Pic #2 -- real. Pic #1 - not sure.


----------



## LateStarter (Mar 12, 2016)




----------



## Severn (May 13, 2016)

Just replace the not that obvious anyway back wall in shot #2 above. And few would think it wasn't a real train pic...


----------



## Stumpy (Mar 19, 2013)

The insulators on that phone pole...


----------



## LateStarter (Mar 12, 2016)

_*Coal yard*_
His layout is much bigger than mine.
My coal delivery yard is a fifth of this size.


----------



## LateStarter (Mar 12, 2016)

_He must've used window light for this.







_


----------



## LateStarter (Mar 12, 2016)

_*He borrowed some of my backdrop*
(and my RivetCounter [CSX] GEVo)._


----------



## LateStarter (Mar 12, 2016)




----------



## LateStarter (Mar 12, 2016)

_*Morganville Dispatch*
Warehouse Warden._

My grandson's Athearn CN GP40-2L strolls through the _Juswait Warehouse District _collecting strays.
His locomotive roster is an all-inclusive, all-era mixed bag... diesel, steam, multi-road, and all nice.
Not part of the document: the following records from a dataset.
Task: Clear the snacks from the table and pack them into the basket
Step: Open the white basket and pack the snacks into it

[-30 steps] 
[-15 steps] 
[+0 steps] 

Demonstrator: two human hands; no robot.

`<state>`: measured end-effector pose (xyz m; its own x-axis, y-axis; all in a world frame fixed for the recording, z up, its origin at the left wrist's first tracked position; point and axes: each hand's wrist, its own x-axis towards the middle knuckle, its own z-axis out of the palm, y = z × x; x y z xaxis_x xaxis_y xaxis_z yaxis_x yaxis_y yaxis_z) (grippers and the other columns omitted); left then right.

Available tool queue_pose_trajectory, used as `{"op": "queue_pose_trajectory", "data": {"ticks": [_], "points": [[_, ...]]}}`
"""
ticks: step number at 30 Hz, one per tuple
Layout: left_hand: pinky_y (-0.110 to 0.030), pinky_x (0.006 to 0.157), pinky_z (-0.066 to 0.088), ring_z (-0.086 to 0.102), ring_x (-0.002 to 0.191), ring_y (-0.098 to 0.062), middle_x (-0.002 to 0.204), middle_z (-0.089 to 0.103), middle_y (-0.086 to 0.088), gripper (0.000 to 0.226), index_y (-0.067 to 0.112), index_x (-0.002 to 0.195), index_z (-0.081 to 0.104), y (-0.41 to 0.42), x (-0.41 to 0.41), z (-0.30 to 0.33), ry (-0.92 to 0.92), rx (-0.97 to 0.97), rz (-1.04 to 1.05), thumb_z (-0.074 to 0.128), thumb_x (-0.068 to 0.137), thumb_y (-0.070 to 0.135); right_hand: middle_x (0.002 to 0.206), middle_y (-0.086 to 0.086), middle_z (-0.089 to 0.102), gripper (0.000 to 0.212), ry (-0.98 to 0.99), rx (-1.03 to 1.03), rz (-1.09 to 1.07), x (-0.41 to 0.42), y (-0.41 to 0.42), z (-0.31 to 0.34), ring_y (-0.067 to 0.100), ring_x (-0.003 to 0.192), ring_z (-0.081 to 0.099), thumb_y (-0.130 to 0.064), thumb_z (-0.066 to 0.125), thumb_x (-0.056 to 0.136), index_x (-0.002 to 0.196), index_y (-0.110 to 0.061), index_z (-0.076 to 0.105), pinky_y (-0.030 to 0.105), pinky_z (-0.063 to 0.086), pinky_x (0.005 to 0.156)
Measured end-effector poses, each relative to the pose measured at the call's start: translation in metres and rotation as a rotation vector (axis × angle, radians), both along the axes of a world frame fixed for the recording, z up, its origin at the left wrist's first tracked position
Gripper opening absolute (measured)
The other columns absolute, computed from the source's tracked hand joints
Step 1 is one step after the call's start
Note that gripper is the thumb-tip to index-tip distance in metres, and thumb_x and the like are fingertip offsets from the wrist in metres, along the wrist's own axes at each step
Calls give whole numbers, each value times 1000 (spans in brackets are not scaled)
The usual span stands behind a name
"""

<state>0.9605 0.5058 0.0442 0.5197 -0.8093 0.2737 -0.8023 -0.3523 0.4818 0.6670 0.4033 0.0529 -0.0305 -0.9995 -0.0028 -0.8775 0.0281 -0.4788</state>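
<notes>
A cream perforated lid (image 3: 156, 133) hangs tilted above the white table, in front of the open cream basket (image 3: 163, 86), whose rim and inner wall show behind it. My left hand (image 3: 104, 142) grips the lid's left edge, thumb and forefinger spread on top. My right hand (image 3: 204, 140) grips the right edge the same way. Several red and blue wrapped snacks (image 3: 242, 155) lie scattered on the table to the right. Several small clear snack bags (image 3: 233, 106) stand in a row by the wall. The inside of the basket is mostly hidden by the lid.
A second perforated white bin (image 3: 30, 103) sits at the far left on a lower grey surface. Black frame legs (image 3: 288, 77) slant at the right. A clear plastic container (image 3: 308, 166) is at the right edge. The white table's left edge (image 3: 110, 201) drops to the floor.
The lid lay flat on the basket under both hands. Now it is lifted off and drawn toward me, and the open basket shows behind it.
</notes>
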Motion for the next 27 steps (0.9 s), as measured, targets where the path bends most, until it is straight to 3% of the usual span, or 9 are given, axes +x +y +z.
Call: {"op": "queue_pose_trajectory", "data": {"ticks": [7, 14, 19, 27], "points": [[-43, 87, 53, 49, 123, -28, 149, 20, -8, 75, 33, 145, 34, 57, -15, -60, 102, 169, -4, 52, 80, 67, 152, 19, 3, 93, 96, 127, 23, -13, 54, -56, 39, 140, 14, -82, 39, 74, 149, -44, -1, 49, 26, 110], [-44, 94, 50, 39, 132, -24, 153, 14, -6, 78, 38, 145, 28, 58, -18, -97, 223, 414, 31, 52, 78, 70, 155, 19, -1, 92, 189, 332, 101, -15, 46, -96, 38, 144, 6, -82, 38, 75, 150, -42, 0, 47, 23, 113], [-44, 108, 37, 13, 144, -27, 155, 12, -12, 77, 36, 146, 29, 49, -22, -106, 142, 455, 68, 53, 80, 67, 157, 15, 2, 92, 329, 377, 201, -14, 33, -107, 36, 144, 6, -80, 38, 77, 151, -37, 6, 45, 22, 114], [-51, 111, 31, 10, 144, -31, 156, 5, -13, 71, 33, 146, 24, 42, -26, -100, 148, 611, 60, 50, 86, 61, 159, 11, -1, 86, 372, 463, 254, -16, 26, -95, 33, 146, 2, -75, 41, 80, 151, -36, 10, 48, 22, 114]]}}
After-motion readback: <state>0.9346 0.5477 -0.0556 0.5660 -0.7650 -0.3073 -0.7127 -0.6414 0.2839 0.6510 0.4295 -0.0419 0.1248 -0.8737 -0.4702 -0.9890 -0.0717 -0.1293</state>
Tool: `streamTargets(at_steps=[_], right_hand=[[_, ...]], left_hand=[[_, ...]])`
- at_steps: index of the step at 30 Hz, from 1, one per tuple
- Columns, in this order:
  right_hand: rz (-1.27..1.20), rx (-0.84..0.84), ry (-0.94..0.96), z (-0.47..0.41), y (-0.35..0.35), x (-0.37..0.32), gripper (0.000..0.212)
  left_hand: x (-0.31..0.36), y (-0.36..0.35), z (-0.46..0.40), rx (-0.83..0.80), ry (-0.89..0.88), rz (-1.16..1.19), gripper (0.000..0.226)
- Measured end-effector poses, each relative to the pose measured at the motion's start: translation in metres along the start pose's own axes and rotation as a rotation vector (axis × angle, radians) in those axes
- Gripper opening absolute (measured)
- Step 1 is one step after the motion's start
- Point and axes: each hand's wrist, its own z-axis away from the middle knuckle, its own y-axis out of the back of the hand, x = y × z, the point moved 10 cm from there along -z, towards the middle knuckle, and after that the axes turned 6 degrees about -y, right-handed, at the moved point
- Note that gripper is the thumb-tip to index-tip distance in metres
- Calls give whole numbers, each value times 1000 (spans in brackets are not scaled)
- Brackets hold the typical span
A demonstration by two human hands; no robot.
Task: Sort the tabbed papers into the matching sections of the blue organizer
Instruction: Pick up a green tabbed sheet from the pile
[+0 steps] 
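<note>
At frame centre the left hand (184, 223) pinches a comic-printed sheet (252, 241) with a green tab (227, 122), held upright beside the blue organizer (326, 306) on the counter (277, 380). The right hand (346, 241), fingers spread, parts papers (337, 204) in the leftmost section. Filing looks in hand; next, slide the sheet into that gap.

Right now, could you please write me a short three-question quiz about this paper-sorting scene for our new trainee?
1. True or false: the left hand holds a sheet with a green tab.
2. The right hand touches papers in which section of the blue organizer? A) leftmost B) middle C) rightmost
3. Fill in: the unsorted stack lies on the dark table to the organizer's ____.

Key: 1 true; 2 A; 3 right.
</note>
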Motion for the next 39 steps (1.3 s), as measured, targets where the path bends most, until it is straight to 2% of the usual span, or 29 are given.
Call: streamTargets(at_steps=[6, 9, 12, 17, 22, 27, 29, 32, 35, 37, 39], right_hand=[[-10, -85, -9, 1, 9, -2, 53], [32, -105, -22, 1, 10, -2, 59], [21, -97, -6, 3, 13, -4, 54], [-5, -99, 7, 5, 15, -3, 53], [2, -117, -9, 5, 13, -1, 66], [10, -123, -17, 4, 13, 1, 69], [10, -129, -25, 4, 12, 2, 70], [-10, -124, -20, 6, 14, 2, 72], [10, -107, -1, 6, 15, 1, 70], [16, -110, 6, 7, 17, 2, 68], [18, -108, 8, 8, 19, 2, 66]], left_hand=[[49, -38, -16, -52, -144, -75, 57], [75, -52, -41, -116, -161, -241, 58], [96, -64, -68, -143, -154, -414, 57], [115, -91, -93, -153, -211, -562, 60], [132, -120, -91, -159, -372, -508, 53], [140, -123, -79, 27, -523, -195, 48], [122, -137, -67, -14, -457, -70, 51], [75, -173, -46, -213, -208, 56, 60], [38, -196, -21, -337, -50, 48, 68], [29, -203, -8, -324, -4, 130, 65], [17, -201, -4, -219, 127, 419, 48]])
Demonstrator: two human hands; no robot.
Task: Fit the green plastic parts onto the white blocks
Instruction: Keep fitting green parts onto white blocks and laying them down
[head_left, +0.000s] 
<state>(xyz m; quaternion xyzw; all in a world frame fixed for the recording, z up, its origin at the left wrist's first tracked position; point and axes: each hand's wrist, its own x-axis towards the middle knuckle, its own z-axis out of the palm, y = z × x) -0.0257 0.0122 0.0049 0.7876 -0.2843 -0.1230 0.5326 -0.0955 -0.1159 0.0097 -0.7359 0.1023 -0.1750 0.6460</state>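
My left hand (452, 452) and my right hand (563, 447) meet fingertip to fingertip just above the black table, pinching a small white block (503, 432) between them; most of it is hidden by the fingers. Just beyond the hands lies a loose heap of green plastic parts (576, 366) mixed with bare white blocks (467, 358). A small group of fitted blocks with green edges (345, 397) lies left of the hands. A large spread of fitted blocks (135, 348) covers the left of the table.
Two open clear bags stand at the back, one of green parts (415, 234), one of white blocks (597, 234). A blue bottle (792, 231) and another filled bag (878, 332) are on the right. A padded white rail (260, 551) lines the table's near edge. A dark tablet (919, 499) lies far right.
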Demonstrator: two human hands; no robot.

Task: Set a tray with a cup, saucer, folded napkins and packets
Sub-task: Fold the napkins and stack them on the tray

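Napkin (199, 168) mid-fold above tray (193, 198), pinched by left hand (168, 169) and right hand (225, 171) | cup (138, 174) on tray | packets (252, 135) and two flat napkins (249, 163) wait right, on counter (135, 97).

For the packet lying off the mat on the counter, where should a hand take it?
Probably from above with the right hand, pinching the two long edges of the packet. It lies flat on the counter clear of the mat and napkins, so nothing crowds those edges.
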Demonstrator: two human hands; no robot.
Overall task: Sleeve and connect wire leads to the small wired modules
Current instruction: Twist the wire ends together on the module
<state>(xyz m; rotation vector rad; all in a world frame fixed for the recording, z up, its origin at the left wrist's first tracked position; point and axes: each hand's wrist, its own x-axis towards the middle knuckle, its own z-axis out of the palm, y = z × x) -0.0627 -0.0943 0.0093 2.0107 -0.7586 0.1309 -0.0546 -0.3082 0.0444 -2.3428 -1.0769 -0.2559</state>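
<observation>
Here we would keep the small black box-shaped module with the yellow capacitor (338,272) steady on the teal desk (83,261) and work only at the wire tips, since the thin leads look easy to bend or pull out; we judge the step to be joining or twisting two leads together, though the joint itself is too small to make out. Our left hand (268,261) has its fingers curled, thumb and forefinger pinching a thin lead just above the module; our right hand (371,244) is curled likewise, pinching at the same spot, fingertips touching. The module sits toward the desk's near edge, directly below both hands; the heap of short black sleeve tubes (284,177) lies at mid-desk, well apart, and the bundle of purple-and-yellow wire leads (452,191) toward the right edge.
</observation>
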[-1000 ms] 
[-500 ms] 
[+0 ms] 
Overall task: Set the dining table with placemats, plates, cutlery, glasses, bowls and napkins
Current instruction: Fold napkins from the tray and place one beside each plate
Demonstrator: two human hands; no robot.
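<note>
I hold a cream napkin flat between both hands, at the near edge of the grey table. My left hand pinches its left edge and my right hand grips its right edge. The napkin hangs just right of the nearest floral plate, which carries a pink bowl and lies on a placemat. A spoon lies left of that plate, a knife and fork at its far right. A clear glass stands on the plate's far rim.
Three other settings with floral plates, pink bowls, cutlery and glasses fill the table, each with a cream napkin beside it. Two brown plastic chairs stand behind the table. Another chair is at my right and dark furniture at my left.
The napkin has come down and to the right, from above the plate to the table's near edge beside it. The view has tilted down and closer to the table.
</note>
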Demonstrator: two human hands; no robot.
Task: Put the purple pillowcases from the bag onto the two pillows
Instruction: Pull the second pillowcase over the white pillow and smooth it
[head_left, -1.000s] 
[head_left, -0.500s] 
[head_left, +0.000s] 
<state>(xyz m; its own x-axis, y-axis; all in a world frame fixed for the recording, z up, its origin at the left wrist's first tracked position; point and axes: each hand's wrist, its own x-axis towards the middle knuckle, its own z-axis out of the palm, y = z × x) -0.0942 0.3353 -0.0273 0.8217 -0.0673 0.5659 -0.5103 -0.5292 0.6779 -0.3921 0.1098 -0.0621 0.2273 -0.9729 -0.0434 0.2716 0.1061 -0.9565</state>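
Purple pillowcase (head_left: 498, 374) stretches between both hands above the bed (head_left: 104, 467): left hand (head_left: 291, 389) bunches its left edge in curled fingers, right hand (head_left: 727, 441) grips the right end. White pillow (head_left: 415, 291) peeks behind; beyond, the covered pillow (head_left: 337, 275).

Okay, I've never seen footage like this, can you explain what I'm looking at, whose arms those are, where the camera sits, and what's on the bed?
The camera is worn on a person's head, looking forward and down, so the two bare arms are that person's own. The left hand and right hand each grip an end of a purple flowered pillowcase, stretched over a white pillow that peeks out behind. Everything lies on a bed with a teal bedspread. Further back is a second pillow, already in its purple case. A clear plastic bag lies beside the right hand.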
His layout dwarfs mine, but it's only 40% complete. It may never get beyond that. He's a perfectionist and keeps changing things midstream.
He is however, very pragmatic... e.g., 90% of his rolling stock is Accurail.


----------



## LateStarter (Mar 12, 2016)

_*Moonlighting*_


----------



## Stumpy (Mar 19, 2013)

Cool shot.


----------



## LateStarter (Mar 12, 2016)

_*MTH Berk*_


----------



## Lemonhawk (Sep 24, 2013)

My favorite Locomotive, converted it to DCC with sound. I also have an old Rivarossi NKP berk, but not yet DCC.


----------



## Murv2 (Nov 5, 2017)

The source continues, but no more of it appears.